Of the lines below, write out exactly those from the line with "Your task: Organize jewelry" through the line with "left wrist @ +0", both included, and skip the rest.

INFORMATION SHOWN START

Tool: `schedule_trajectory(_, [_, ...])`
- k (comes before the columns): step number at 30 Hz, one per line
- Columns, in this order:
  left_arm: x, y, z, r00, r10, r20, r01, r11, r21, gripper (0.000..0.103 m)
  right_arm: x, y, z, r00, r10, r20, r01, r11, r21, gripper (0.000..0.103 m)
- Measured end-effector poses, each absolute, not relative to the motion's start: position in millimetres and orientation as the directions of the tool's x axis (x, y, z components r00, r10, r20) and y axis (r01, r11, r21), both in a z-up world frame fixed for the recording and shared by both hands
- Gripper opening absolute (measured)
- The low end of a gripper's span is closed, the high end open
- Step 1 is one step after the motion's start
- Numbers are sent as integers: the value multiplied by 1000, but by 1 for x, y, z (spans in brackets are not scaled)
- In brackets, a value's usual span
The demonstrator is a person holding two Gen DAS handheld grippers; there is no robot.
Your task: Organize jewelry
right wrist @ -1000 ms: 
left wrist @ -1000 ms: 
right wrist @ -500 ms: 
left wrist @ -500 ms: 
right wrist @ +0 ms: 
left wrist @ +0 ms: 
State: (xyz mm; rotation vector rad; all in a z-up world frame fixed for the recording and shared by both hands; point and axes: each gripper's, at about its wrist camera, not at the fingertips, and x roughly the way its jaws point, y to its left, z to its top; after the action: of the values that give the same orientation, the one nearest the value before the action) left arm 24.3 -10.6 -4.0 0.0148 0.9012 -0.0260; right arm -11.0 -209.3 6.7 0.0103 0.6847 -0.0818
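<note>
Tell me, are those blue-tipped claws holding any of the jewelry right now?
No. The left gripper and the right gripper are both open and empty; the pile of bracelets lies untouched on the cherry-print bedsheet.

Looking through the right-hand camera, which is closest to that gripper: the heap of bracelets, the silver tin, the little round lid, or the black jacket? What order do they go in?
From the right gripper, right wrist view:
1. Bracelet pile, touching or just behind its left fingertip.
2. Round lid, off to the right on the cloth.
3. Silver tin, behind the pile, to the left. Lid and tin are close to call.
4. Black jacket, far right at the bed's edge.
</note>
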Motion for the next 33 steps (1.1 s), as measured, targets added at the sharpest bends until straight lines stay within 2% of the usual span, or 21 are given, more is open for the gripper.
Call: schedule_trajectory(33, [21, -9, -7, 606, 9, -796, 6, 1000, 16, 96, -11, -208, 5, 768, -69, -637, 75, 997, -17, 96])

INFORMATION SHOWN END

**SOLUTION TO THIS TASK**.
Your task: Organize jewelry
right wrist @ -1000 ms: 
left wrist @ -1000 ms: 
right wrist @ -500 ms: 
left wrist @ -500 ms: 
right wrist @ +0 ms: 
left wrist @ +0 ms: 

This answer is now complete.